NINSなど、系外惑星における生命探査の指標となる光波長の検討結果を発表

NINSなど、系外惑星における生命探査の指標となる光波長の検討結果を発表

画像提供:マイナビニュース

自然科学研究機構アストロバイオロジーセンター、基礎生物学研究所、東京大学などで構成される共同研究チームは、近年、地球のように生命を宿すことが可能な惑星(ハビタブル惑星)の探査対象として注目される赤色矮星(M型星)周辺の生命居住可能惑星の光環境を検討した結果、従来の予想とは異なり、地球の植生と同じ位置に陸上の植生が作るレッドエッジ(波長0.7μm)と呼ばれる反射スペクトルが現れる可能性が高いとする結果を発表した。

同成果は、自然科学研究機構アストロバイオロジーセンターの滝澤謙二 特任准教授、日下部展彦 博士、基礎生物学研究所の皆川純 教授、東京大学の成田憲保 助教、田村元秀 教授らで構成される共同研究チームによるもの。詳細は、8月8日付け(英国時間)で英国オンライン科学雑誌「Scientific Reports」に掲載された。

太陽系外惑星の観測により惑星大気に酸素の存在が確認できれば、生命が存在する兆候(バイオマーカー)と言えるが、非生物的な酸素発生の可能性も考えられるため、それだけでは決定的な証拠とならない。地球上の植物は光合成に利用する青色から赤色までの可視光を吸収し、利用しない近赤外線を反射するため、レッドエッジと呼ばれる特徴的な反射スペクトルを示すが、このレッドエッジが系外惑星でも観測されれば、酸素の存在と合わせて、より確実に生命の存在を裏付けるバイオマーカーとなると期待されている。

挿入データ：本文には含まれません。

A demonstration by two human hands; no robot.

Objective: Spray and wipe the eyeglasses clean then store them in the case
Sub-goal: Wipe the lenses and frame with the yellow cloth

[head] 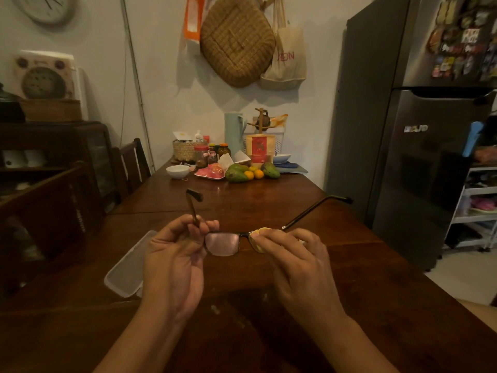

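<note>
Hovering above the counter [269,205], the eyeglasses [222,243] are held up between both hands. Left hand [174,254] pinches the temple arm beside the bare lens; right hand [293,254] curls round a yellow cloth [257,233], pressing it over the other lens. Left of the eyeglasses, the pale case [126,267] lies flat on the counter, partly behind the left hand.

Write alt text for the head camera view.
A person's left hand grips one temple of the eyeglasses above a wooden table while the right hand pinches a yellow cloth over one lens. A pale case lies on the table at left.
</note>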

しかし、光環境が異なる系外惑星においてレッドエッジの波長が地球と同じとは限らず、中でも今後の重要な観測対象となる赤色矮星は、可視光よりも近赤外線を多く照射するため、光合成の利用波長が可視光から近赤外線に移動し、それによりレッドエッジの位置も長波長側に移動すると考えられてきた。

そこで研究グループでは今回、光環境に合わせたレッドエッジの移動が妥当かどうかの検討として、太陽系近傍の赤色矮星しし座AD星の生命居住可能領域に地球型惑星が存在した場合の陸上と水中の光環境を推定し、その環境に最適な光合成利用波長の予測を行った。

この結果、この仮想惑星の陸上では近赤外線が豊富に得られるため光合成の生産性を高めるように適応進化した場合、900nmまたは1100nmまでの光を光合成に利用し、レッドエッジはそれより長波長側に現れるとの予測を得たが、水中では水分子により近赤外線の減衰があるため、赤色矮星まわりであっても地球上と同様に可視光のみに依存する光合成生物の存在が予測されたとする。

これにより、水中の可視光利用生物から陸上の近赤外線利用生物への光合成機構の進化経路として、2つある反応中心の一方で可視光を利用し、もう一方で近赤外線を利用する過渡的な光合成機構を想定することができたが、吸収波長が異なるため、2つの反応中心をバランス良く励起できなければ、獲得したエネルギーにより活性酸素が発生し、生存にはむしろ不利になることが考えられたことから、この過渡的な光合成機構が水中と陸上の境界領域の光環境に適応することが可能かの検討をさらに実施。その結果、酸素発生光合成生物が速やかに水中から陸上へ進化するためには、「主星の放射スペクトルが水分子の光透過スペクトルに近い」、「複数ある反応中心の励起波長が近い」、「反応中心の励起バランスを保つ仕組みが備わっている」という3つの条件が必要なことが判明。可視光のみを利用した場合、反応中心励起波長が近いため、赤色矮星の照射下であっても励起バランスを保つことが可能になることから、最初に上陸する光合成生物は地球と類似した光合成機構を持つ可能性が高く、レッドエッジの位置も地球と同様であるとの結論に至ったという。

なお、研究グループでは、水中において阻害される近赤外線利用型への進化が、陸上においては速やかに進行するのか、光合成の機能と進化プロセスの両面からさらなる検証を進めることが重要になると説明しているほか、将来の太陽系外惑星の観測装置には、可視光から近赤外線の広域波長をカバーし、赤色矮星におけるレッドエッジの位置が陸上植生の進化に合わせて長波長側にシフトしていくことも捉えるようにする必要があると考えられるとしている。